#### About this task:
Among the entries, which lines carry the string "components"? Copy each of them.

### Information given

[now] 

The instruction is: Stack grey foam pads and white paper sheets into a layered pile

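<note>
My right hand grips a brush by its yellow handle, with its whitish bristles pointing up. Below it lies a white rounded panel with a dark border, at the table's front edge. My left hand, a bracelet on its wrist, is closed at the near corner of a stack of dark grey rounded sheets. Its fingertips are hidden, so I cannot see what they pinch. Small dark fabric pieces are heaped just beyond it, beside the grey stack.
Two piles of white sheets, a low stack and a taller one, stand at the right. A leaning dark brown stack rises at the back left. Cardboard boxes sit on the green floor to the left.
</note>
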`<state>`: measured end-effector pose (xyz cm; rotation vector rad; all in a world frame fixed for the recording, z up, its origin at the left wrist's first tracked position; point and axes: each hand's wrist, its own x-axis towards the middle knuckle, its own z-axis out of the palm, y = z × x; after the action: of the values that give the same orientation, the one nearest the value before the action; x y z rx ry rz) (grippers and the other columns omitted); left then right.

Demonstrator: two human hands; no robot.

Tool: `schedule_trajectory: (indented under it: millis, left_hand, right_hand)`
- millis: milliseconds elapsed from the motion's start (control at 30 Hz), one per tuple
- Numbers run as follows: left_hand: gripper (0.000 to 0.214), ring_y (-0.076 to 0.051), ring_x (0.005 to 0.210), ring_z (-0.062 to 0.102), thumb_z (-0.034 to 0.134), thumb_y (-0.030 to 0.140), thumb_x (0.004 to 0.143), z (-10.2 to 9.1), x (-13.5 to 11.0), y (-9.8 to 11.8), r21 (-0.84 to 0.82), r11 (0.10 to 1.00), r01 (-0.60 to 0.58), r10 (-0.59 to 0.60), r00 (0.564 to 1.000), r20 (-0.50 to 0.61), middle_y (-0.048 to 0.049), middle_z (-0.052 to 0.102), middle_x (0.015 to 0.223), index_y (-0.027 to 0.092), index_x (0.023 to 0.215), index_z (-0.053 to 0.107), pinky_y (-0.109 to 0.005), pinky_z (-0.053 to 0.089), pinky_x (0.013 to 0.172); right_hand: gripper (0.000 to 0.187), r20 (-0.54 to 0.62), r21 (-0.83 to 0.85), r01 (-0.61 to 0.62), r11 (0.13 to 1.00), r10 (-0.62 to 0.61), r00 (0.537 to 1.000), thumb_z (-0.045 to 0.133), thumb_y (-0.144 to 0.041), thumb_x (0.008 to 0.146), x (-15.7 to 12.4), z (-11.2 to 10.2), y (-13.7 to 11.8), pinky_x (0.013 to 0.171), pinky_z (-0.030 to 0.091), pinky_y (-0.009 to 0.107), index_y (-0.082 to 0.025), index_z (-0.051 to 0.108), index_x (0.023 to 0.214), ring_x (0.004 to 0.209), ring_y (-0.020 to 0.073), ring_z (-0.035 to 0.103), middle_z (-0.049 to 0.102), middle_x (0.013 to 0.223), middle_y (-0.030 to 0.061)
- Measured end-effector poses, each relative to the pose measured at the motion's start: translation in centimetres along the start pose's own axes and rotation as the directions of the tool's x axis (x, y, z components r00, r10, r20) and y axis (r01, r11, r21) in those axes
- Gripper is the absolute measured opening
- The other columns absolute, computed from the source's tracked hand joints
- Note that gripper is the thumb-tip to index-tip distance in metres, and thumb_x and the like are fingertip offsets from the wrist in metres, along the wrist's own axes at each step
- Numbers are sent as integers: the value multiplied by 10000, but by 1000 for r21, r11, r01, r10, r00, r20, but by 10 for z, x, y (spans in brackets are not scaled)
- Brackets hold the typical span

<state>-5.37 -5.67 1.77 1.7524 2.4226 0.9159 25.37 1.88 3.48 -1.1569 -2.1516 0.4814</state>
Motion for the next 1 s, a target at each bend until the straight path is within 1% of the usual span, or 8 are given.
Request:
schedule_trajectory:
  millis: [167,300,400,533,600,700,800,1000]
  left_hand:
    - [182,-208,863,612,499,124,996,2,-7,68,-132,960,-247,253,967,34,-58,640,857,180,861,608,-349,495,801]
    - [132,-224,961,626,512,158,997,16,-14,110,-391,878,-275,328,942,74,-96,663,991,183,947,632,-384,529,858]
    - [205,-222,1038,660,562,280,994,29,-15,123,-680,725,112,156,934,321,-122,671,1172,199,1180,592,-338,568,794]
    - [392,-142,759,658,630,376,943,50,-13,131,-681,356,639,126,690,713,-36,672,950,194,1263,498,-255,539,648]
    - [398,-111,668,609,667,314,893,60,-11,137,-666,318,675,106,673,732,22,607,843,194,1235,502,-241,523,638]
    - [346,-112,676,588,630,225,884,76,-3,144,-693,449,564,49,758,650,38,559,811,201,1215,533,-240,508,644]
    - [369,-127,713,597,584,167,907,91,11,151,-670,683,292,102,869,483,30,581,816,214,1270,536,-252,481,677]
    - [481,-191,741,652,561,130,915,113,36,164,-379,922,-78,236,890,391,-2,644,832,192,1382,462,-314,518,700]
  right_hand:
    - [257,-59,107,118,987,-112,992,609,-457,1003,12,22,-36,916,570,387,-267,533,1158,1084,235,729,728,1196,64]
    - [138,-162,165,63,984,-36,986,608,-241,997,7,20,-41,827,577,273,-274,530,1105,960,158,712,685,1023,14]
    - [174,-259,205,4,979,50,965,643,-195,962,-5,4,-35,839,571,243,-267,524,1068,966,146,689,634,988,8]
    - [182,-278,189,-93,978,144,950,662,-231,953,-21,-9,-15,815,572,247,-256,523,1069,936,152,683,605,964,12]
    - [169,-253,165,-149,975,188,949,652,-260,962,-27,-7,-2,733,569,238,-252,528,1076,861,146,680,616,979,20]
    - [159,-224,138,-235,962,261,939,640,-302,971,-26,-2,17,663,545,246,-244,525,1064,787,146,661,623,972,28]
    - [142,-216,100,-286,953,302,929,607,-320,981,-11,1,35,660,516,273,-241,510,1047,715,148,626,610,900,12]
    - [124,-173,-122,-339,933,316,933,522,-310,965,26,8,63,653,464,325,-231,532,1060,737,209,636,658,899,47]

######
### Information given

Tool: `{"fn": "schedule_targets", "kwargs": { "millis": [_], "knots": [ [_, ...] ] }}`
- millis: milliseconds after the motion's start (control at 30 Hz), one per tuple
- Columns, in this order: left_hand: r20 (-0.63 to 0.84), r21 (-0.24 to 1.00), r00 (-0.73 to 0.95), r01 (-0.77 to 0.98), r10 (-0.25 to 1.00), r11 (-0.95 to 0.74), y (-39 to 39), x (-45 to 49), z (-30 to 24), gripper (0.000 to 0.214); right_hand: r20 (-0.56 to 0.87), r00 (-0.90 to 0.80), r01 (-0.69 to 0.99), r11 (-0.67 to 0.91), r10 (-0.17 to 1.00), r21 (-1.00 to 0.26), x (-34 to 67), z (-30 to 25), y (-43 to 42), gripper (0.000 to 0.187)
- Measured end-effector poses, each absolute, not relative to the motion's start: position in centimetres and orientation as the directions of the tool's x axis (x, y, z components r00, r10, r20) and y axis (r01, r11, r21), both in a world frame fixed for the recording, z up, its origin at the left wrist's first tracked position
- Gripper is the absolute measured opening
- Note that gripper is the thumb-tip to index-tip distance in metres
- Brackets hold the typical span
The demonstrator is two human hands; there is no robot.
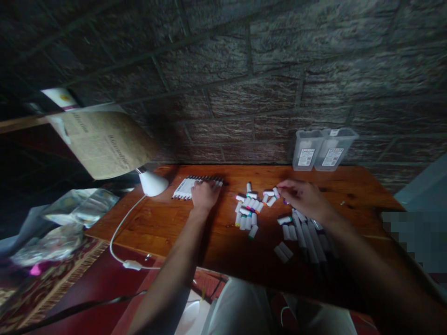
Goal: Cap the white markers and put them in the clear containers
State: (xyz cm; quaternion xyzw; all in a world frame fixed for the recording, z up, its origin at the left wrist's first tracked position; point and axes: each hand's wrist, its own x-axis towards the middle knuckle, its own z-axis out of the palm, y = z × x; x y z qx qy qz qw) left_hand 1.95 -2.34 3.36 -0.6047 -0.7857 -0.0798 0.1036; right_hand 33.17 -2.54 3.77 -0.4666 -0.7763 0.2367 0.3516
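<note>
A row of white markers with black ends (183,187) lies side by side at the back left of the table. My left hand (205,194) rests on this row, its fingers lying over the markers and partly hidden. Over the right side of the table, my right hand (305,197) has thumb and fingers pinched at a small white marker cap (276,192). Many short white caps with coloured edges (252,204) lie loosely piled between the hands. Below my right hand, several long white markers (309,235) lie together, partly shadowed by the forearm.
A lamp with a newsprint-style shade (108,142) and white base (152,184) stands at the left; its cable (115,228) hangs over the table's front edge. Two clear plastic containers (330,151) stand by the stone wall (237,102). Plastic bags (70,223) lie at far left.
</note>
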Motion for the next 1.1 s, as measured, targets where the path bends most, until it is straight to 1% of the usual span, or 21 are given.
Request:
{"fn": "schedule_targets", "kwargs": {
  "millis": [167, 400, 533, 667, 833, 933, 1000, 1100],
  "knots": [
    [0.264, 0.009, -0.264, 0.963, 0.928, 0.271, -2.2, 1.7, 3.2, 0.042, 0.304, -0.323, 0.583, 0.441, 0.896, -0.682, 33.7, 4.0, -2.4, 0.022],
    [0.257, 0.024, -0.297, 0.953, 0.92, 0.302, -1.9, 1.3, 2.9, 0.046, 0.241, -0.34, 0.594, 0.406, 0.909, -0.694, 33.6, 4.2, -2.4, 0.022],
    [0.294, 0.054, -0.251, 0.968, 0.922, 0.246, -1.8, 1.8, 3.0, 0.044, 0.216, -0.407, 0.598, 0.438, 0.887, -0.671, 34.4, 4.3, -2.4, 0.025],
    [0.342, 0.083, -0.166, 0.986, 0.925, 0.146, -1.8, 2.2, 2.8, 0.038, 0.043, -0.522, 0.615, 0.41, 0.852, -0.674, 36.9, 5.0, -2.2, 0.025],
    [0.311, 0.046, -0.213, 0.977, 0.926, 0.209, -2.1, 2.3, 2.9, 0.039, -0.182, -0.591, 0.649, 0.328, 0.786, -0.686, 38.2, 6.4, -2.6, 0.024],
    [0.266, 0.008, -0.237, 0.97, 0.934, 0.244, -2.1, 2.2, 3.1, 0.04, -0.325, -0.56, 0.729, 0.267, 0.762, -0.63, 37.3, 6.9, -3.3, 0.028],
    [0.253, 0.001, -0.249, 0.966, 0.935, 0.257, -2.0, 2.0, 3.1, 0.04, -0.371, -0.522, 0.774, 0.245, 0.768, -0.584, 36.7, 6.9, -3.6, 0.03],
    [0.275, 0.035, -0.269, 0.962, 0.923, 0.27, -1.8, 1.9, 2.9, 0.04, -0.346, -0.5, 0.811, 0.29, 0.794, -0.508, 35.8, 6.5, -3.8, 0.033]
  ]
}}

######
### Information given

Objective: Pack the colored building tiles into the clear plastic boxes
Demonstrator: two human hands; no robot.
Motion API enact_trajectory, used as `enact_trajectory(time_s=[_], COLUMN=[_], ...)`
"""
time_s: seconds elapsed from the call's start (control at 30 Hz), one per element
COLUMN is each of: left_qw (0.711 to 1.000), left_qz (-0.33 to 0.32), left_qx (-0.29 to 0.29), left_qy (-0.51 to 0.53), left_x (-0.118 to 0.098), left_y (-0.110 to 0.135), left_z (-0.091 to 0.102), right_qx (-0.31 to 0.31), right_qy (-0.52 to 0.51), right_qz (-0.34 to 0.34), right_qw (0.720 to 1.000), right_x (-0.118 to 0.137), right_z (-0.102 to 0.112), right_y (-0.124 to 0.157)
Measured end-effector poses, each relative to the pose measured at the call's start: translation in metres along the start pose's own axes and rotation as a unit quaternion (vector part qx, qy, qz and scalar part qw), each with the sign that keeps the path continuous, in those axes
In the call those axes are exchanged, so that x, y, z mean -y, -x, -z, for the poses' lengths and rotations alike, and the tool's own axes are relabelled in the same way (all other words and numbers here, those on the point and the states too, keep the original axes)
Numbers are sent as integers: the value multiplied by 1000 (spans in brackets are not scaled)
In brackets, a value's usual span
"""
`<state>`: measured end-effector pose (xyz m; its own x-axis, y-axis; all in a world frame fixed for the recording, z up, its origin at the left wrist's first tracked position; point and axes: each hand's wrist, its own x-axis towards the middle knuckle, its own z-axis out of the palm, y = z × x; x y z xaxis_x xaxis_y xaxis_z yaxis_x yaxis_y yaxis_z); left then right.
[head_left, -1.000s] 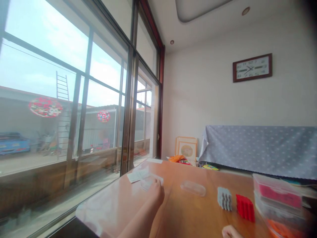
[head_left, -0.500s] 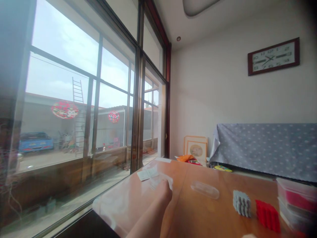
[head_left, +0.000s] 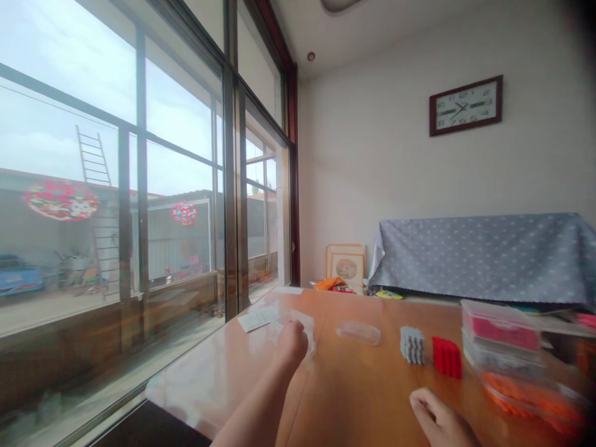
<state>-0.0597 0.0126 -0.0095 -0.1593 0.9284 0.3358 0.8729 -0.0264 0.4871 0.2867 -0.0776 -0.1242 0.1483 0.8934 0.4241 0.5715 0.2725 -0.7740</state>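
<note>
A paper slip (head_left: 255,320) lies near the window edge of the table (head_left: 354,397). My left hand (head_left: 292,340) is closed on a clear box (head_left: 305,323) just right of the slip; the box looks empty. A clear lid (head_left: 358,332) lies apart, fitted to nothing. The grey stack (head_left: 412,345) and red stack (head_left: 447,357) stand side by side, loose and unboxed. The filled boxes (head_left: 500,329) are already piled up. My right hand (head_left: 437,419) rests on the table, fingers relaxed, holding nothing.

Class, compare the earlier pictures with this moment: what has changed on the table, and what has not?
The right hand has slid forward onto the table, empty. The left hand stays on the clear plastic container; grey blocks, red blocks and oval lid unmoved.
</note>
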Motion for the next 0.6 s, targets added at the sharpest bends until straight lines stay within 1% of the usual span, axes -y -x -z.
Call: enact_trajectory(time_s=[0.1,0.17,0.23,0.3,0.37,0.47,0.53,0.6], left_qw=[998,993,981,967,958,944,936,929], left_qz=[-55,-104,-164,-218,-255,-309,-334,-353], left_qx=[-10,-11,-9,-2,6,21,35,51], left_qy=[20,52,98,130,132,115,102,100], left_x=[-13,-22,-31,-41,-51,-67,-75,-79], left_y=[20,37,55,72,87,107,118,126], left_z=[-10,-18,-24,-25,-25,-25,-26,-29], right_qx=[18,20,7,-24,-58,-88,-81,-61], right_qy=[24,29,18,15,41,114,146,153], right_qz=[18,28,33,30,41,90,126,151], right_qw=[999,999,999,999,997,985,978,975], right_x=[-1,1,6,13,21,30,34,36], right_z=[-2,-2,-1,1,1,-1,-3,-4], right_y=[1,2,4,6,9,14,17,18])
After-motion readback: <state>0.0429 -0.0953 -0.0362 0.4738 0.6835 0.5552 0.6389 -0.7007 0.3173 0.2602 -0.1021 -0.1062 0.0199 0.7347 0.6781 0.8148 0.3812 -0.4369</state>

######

#### Written solution:
- Measured end-effector poses, each relative to the pose measured at the motion's start: translation in centimetres along the start pose's own axes and rotation as the directions of the tool's x axis (x, y, z components r00, r10, r20) and y axis (r01, r11, r21) in those axes
- Measured end-effector poses, each absolute, not relative to the motion's start: position in centimetres and orientation as the directions of the tool's x axis (x, y, z components r00, r10, r20) and y axis (r01, r11, r21), both in a world frame fixed for the recording, z up, its origin at the left wrist's first tracked position

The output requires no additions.